- _Exercise requirements_:
For the data below, restate word for word only the lines from the line containing "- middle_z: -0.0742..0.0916" through the line containing "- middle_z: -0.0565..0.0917", both ends included.

================================

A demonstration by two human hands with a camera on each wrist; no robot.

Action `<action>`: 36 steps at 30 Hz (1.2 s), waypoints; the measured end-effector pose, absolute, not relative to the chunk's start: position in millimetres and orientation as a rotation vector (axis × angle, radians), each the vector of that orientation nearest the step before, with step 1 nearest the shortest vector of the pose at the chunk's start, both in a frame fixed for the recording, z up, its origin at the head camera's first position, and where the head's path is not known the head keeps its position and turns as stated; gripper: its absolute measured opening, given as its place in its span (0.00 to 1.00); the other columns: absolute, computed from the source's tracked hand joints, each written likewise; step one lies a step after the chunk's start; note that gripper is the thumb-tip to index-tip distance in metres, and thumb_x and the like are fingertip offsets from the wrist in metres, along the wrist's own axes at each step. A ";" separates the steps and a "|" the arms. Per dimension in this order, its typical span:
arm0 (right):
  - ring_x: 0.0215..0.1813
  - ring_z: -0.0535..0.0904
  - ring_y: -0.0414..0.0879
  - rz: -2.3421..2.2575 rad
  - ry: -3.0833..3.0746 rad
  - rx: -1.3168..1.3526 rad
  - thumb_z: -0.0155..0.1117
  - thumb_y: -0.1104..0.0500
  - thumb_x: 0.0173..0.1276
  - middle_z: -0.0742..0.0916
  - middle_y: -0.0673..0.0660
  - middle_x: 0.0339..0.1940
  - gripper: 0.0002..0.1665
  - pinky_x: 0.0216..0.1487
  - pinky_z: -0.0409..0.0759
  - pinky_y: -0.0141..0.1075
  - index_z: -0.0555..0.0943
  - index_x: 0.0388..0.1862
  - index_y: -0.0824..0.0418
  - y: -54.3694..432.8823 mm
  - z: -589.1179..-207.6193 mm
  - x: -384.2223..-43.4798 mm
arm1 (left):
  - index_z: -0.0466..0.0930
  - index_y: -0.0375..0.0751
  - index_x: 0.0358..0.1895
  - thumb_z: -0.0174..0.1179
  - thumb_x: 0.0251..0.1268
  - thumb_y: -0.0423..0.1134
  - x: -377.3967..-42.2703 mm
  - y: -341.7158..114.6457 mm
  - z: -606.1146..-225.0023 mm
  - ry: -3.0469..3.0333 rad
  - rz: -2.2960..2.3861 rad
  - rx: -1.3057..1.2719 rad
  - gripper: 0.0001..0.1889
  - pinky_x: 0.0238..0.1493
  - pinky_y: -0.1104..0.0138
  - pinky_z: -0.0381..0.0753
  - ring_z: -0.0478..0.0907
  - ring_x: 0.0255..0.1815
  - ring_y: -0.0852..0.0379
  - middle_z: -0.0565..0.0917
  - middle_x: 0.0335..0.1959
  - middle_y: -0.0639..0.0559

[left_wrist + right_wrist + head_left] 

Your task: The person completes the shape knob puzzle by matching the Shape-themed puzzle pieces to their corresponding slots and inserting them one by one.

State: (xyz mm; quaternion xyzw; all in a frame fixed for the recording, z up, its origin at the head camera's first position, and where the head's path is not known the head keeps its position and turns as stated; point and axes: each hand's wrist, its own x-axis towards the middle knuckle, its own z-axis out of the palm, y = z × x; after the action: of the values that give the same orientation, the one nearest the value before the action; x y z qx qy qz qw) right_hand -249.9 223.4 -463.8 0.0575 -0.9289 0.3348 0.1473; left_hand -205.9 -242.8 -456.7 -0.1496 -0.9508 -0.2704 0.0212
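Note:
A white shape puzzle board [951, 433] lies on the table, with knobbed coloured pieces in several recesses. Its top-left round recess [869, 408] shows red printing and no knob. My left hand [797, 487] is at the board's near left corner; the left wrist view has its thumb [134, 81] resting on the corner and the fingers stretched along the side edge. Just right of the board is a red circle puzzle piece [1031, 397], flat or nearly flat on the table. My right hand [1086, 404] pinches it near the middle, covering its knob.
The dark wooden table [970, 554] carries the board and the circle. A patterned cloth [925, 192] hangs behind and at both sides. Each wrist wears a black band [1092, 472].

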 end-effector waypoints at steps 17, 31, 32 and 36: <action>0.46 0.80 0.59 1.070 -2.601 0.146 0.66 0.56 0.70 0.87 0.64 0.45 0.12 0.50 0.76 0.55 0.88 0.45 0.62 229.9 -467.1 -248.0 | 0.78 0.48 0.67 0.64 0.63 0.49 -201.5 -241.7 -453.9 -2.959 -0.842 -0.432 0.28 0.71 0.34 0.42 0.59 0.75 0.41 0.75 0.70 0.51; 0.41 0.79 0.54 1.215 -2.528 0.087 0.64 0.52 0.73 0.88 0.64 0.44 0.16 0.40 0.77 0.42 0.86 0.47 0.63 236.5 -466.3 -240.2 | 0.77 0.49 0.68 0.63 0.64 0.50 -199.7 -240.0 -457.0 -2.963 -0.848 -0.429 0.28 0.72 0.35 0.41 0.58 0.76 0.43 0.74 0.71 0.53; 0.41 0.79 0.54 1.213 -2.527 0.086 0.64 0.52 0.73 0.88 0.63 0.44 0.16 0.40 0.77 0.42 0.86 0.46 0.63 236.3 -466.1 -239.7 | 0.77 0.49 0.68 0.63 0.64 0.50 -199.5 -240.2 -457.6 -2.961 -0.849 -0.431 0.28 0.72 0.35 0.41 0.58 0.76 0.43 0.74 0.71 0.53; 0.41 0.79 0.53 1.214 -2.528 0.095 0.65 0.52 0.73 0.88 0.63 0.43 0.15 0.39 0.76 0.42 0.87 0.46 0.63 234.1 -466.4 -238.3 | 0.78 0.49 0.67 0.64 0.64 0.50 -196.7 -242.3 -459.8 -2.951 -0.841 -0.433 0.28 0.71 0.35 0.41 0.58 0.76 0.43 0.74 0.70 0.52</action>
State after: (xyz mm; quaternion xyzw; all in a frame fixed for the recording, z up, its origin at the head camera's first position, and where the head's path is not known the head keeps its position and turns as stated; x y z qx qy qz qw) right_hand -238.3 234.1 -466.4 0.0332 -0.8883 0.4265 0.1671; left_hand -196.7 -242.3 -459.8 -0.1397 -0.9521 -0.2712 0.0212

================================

- _Solution to the exercise_:
  - middle_z: -0.0742..0.0916
  - middle_y: -0.0673..0.0660
  - middle_x: 0.0339..0.1940
  - gripper: 0.0002..0.1665
  - pinky_x: 0.0216..0.1487
  - pinky_z: -0.0409..0.0759
  - pinky_y: -0.0141..0.1075
  - index_z: -0.0555..0.0943
  - index_x: 0.0388..0.1862
  - index_y: -0.0824..0.0418
  - y: -54.3694..432.8823 mm
  - z: -589.1179..-207.6193 mm
  - x: -384.2223..-43.4798 mm
arm1 (left):
  - index_z: -0.0466..0.0930
  - index_y: -0.0375..0.0751
  - index_x: 0.0358..0.1895
  - thumb_z: -0.0174..0.1179
  - thumb_x: 0.0251..0.1268
  - thumb_y: -0.0423..0.1134
  - x: -377.3967..-42.2703 mm
  - y: -341.7158..114.6457 mm
  - z: -606.1146..-225.0023 mm
  - ry: -3.0469..3.0333 rad
  - rz: -2.2960..2.3861 rad
  - rx: -1.3057..1.2719 rad
  - gripper: 0.0001..0.1889
  - pinky_x: 0.0238..0.1493
  - pinky_y: -0.1104..0.0138
  - pinky_z: -0.0381..0.0753
  - ring_z: -0.0478..0.0907
  - ring_x: 0.0255..0.1815
  - ring_y: -0.0852..0.0379
  - middle_z: -0.0565..0.0917

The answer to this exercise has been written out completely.